Conclusions and suggestions

Despite researchers and school teachers possibly knowing the potential of peer assessment, the development level of technology-assisted peer assessment was stable but slow, which could be due to the fact that it takes time for teachers to get used to the technological tools and learning environment. Therefore, the potential value of technology-supported peer assessment needs to be further examined. Based on the findings and discussion, the present study provides the following suggestions:

  1. (1)

    Focus on exploring the potential educational value of new technology-based peer assessment (e.g., mobile devices, wearable devices). For example, using mobile technology with effective learning designs has great potential in developing learners’ self-management, self-learning, social interaction, awareness of reflection, and reflective strategies and abilities; however, there are few current studies with a focus on mobile technology-based peer assessment.

  2. (2)

    Keep intensifying the research on semi-autonomous peer assessment with the guidance of teachers, and explore the solutions to such questions as learning motivation, self-regulated learning, collaboration and communication, and teachers’ support in student-centered autonomous peer assessment at the same time. Especially, pay attention to the application and promotion of research results in practical educational activities in order to realize the virtuous cycle of mutual development between research and teaching practice.

  3. (3)

    Investigate the value and practical strategies of mobile devices for facilitating a close combination of teaching and learning (including peer-assessment activities) so as to increase learning motivation, quality, and efficiency in peers’ interactions.

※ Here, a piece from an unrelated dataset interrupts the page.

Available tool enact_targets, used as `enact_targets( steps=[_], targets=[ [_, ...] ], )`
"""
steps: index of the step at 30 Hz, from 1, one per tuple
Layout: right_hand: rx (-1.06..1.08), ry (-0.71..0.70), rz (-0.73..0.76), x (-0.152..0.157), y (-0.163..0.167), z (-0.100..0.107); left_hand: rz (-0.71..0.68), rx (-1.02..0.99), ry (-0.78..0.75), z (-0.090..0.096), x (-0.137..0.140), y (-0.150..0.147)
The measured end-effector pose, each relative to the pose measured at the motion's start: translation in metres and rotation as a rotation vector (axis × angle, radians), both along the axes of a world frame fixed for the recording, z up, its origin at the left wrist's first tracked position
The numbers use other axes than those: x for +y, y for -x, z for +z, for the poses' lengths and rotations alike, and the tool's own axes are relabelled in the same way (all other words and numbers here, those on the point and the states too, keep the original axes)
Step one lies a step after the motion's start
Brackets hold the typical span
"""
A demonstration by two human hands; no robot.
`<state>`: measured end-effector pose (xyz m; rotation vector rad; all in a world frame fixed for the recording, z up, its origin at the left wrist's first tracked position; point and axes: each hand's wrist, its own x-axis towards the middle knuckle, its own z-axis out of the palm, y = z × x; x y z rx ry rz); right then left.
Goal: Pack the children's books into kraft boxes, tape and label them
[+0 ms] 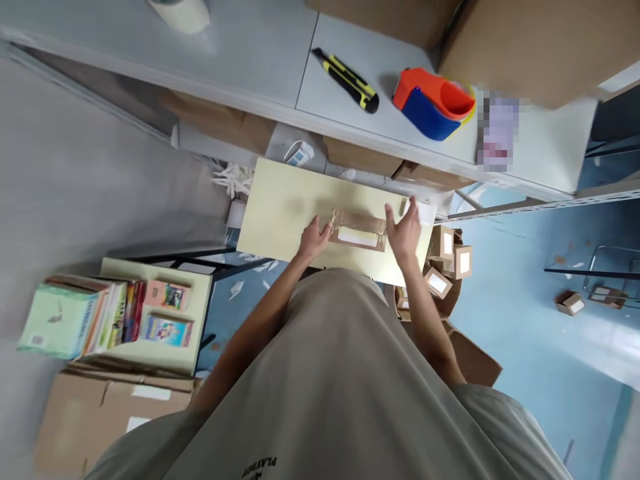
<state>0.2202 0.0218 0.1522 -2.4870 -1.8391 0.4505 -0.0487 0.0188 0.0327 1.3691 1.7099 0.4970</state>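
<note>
A small flat brown parcel (359, 220), shiny with clear tape and bearing a white label (358, 237), lies on the pale yellow tabletop (280, 207). My left hand (313, 240) is at the parcel's left end, thumb and forefinger apart; whether the thumb touches the tape I cannot tell. To the right of the parcel is my right hand (406, 232), raised a little with thumb and fingers spread and nothing in it. Just beyond that hand, a white paper or label stack (427, 213) sits at the table's far right corner.
On the grey shelf lie a black and yellow box cutter (350, 81) and a red and blue tape dispenser (433, 103). Several small labelled boxes (443, 260) stand by the table's right end. Books (60, 317) and cartons (90, 413) are at left.
</note>
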Motion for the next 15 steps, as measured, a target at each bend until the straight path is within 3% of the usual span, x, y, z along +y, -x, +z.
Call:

Especially, examine the value and practical strategies of peer-assessment activities based on mobile devices in real-life contexts.

  4. (4)

    Continue to promote the development of peer assessment in elementary schools, and junior and senior high school environments, and further investigate the forms and strategies of integrating and applying peer assessment with other teaching methods and modalities. In addition, apply this development idea to foster the development of peer assessment in higher education. Furthermore, start to explore the value of peer assessment for working adults. Keep examining the value of peer assessment in more domains or curricula, especially the potential value and implementation strategies in those domains or curricula which have abstract content and for which it is not easy to trigger learning motivation.

  5. (5)

    Develop the research on the mutual effects between interpersonal relationships and identity revelation in peer assessment; continue to intensify the studies on non-anonymity to explore the influence of the positive relationship in peer-assessment activities; pay attention to and reinforce the research on exploring the educational value of constructing peer-assessment rubrics with the participation of the students.

  6. (6)

    Intensify developing students’ tendency or awareness of higher-order thinking by using peer assessment; take advantage of higher-order thinking to develop concepts and knowledge, and also focus on and reinforce the studies developing students’ manipulation and demonstration skills at the same time. Carry out further investigations of learning behaviors or behavioral pattern analysis, and correlations or causal relationships based on mobile technology-assisted peer assessment. Reinforce the research on such outcomes as self-efficacy, satisfaction, cognitive load, and technology acceptance model/intention of use in technology-supported peer assessment. Keep strengthening the studies on collaboration or communication, which is important for students’ future development.